**WORK TO COMPLETE:** Would you write out, exactly as they stand, all lines from the one containing "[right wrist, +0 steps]" through the end of the listing below, and only those?

**MATERIAL PROVIDED:**
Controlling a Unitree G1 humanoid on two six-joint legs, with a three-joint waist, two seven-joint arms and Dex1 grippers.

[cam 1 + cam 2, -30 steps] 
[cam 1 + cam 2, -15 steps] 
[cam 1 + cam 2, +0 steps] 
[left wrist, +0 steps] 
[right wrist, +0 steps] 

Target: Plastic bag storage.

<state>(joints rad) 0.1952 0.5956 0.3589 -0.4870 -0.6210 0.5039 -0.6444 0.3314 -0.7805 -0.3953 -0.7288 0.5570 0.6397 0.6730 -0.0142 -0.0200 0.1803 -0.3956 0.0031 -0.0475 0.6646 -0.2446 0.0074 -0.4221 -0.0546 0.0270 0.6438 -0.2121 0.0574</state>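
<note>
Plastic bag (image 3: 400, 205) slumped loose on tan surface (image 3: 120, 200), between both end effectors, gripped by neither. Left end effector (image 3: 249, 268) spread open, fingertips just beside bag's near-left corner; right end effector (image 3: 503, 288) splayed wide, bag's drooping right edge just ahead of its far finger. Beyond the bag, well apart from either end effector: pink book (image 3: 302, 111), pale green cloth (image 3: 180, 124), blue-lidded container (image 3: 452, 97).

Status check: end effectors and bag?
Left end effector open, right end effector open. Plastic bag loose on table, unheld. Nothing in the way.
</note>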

**RESULT:**
[right wrist, +0 steps] 

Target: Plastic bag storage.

<state>(joints rad) 0.1952 0.5956 0.3589 -0.4870 -0.6210 0.5039 -0.6444 0.3314 -0.7805 -0.3953 -0.7288 0.5570 0.6397 0.6730 -0.0142 -0.0200 0.1803 -0.3956 0.0031 -0.0475 0.6646 -0.2446 0.0074 -0.4221 -0.0546 0.0270 0.6438 -0.2121 0.0574</state>
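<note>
Plastic bag (image 3: 400, 205) slumped loose on tan surface (image 3: 120, 200), between both end effectors, gripped by neither. Left end effector (image 3: 249, 268) spread open, fingertips just beside bag's near-left corner; right end effector (image 3: 503, 288) splayed wide, bag's drooping right edge just ahead of its far finger. Beyond the bag, well apart from either end effector: pink book (image 3: 302, 111), pale green cloth (image 3: 180, 124), blue-lidded container (image 3: 452, 97).

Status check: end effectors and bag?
Left end effector open, right end effector open. Plastic bag loose on table, unheld. Nothing in the way.
</note>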

The exercise requires nothing more than what has been given.